# TO DO:
Read the material below and count the lines holding the string "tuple". Give that count with nothing added.
═══ RECORDS SUPPLIED
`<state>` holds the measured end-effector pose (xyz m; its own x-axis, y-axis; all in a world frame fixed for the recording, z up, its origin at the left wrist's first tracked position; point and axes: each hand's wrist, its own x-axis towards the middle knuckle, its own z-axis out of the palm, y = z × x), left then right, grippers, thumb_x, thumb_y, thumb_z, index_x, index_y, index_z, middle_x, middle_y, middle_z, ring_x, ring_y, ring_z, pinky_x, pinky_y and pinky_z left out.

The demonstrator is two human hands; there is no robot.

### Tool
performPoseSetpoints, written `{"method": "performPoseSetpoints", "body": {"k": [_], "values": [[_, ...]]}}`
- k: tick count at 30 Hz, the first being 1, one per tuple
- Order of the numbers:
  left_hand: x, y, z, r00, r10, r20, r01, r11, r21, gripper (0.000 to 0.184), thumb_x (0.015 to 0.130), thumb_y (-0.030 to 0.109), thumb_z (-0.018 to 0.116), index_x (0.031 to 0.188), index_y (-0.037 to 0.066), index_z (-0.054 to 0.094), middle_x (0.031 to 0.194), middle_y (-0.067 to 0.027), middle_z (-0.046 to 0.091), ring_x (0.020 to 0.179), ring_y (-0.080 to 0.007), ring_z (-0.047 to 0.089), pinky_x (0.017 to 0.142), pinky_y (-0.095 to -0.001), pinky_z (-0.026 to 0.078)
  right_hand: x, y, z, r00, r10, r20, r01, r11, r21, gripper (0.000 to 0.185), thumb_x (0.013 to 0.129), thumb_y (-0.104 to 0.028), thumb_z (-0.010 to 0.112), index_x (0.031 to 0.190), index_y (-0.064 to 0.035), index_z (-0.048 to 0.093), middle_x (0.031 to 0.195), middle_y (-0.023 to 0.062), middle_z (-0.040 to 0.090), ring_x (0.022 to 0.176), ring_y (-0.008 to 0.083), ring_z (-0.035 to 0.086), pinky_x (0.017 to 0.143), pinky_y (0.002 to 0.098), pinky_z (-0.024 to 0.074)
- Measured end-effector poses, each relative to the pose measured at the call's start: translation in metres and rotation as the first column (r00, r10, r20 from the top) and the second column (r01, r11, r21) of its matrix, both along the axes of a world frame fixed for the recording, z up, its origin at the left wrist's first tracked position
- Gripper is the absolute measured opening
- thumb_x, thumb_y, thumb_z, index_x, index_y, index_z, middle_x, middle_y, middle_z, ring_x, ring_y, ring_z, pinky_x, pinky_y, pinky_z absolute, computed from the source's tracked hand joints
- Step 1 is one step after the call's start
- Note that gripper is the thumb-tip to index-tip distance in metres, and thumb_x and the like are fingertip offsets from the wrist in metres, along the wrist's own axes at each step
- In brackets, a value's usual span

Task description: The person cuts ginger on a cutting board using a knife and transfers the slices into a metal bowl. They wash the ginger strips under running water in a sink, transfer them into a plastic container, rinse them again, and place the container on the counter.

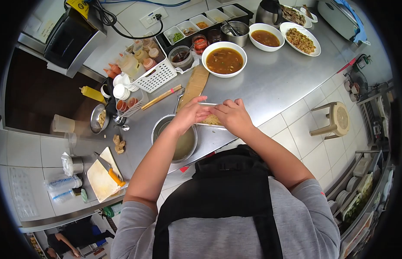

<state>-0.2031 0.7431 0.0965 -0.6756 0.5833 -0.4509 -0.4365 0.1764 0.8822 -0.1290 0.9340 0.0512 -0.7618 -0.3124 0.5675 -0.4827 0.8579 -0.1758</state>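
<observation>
My left hand is over the near edge of a white rectangular dish, its fingers stretched toward the right. My right hand bends over the same dish from the other side. Its fingers are curled, their tips close to those of the left, and what they grip is hidden. Pale yellow shredded food shows between the hands. Below my left forearm stands a metal pot of cloudy liquid. A strip of brown cardboard lies just behind the hands.
Two bowls of brown soup, a near one and a far one, stand behind, beside a plate of fried rice. A white basket of bottles is left. A knife rests on a cutting board. A stool stands right.
</observation>
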Motion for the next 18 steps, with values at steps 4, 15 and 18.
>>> {"method": "performPoseSetpoints", "body": {"k": [4, 15, 18], "values": [[-0.008, -0.006, -0.011, 0.986, 0.008, 0.164, -0.034, 0.987, 0.158, 0.055, 0.102, 0.037, 0.031, 0.143, 0.002, 0.039, 0.132, -0.0176, 0.056, 0.121, -0.024, 0.056, 0.104, -0.0367, 0.042, -0.001, -0.011, 0.004, 1.0, 0.005, 0.005, -0.005, 1.0, -0.014, 0.026, 0.078, -0.017, 0.065, 0.103, -0.0168, 0.068, 0.098, -0.0077, 0.064, 0.093, 0.0145, 0.055, 0.078, 0.0379, 0.0375], [-0.011, 0.005, 0.006, 0.964, -0.045, 0.263, -0.04, 0.95, 0.308, 0.053, 0.101, 0.032, 0.035, 0.145, 0.002, 0.037, 0.142, -0.0171, 0.05, 0.123, -0.0234, 0.054, 0.104, -0.0371, 0.042, 0.001, -0.002, -0.006, 0.997, 0.074, -0.019, -0.074, 0.997, 0.037, 0.011, 0.078, -0.015, 0.061, 0.088, -0.0153, 0.066, 0.09, -0.0058, 0.061, 0.092, 0.0156, 0.054, 0.079, 0.0415, 0.0394], [-0.005, 0.003, 0.022, 0.997, 0.07, 0.019, -0.07, 0.997, 0.017, 0.043, 0.098, 0.013, 0.051, 0.14, 0.001, 0.045, 0.135, -0.0146, 0.055, 0.119, -0.0176, 0.056, 0.102, -0.0335, 0.044, 0.007, 0.003, 0.001, 0.993, 0.017, 0.116, -0.018, 1.0, 0.004, 0.007, 0.076, -0.013, 0.06, 0.081, -0.0128, 0.065, 0.089, -0.0029, 0.059, 0.093, 0.0178, 0.053, 0.081, 0.042, 0.0386]]}}
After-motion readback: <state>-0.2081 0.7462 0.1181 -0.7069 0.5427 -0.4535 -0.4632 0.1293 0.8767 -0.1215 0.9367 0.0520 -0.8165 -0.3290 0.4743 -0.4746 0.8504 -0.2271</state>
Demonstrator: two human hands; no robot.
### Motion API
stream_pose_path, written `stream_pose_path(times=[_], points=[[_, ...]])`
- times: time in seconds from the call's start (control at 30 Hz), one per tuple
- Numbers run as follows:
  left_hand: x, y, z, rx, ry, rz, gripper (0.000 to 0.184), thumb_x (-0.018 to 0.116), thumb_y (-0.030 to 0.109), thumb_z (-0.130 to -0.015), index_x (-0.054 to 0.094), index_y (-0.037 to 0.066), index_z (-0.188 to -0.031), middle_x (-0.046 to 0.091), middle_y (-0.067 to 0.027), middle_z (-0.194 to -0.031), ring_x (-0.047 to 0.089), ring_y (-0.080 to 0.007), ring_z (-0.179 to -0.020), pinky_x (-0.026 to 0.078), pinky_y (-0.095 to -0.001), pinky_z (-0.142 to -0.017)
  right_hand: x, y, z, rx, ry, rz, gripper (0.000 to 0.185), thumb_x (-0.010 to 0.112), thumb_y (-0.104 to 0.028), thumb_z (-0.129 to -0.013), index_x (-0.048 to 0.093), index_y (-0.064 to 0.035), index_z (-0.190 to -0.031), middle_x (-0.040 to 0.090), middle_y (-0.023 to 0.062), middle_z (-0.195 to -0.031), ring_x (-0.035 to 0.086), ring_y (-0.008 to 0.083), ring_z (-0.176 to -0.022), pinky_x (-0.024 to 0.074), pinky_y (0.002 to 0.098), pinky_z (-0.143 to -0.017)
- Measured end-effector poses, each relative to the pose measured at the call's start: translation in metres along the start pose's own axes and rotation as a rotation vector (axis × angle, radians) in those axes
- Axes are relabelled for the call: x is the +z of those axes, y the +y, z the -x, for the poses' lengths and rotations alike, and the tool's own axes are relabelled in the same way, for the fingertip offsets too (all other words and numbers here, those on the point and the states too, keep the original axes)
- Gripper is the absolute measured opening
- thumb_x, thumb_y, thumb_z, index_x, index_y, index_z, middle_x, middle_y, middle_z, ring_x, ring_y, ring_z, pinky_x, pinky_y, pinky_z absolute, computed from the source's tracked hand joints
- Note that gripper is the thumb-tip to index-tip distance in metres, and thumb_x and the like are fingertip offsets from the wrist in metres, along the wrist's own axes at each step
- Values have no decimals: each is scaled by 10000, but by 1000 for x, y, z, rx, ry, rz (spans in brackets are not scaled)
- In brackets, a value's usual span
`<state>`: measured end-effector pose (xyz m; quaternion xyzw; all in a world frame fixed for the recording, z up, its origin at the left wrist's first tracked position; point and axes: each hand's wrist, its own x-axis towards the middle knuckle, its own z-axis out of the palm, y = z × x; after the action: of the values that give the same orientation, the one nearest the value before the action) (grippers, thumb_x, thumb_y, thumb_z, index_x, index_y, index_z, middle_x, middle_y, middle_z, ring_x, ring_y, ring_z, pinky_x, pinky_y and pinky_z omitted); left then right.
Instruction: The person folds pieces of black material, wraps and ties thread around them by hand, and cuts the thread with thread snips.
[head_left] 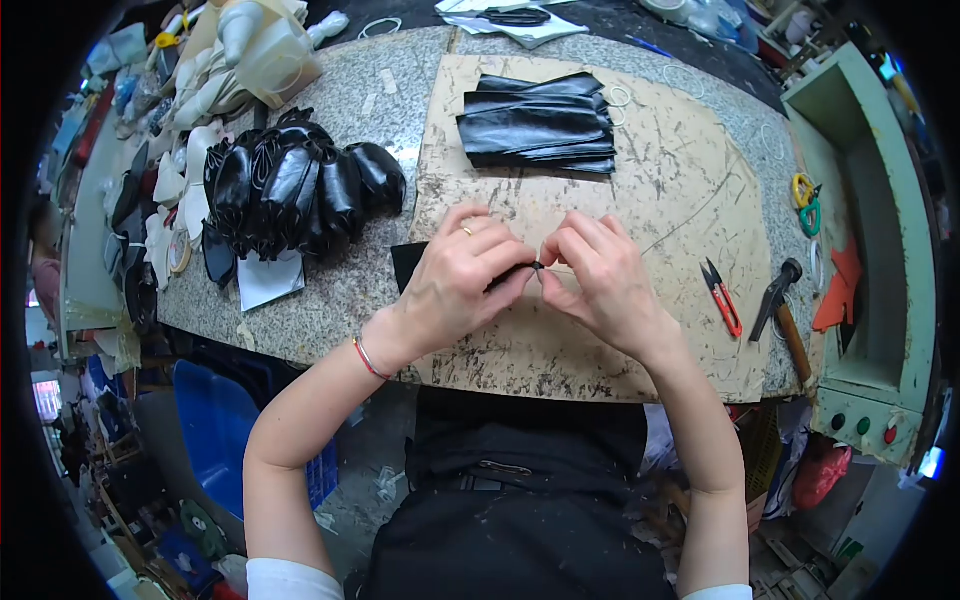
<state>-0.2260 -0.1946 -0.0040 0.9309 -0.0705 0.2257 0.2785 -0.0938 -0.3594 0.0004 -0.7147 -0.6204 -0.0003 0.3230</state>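
My left hand (465, 265) is closed round a black piece (405, 262), whose flat end sticks out to the left of the wrist. Its gathered tip (537, 266) shows between the two hands. My right hand (595, 275) pinches at that tip, with thumb and forefinger pressed together; a thin pale strand seems to lie there, too small to make out well. Beyond the hands lies a stack of flat black shiny pieces (540, 125). To the left is a heap of gathered black shiny pieces (290, 190).
Red-handled snips (723, 300) and a hammer (785, 320) lie right of my right hand. Yellow and green scissors (806, 205) are near a green metal cabinet (880, 385). A blue plastic bin (212, 425) stands below the table's left edge.
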Motion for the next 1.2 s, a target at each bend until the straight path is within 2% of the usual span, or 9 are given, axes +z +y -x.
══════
# ANSWER AREA:
2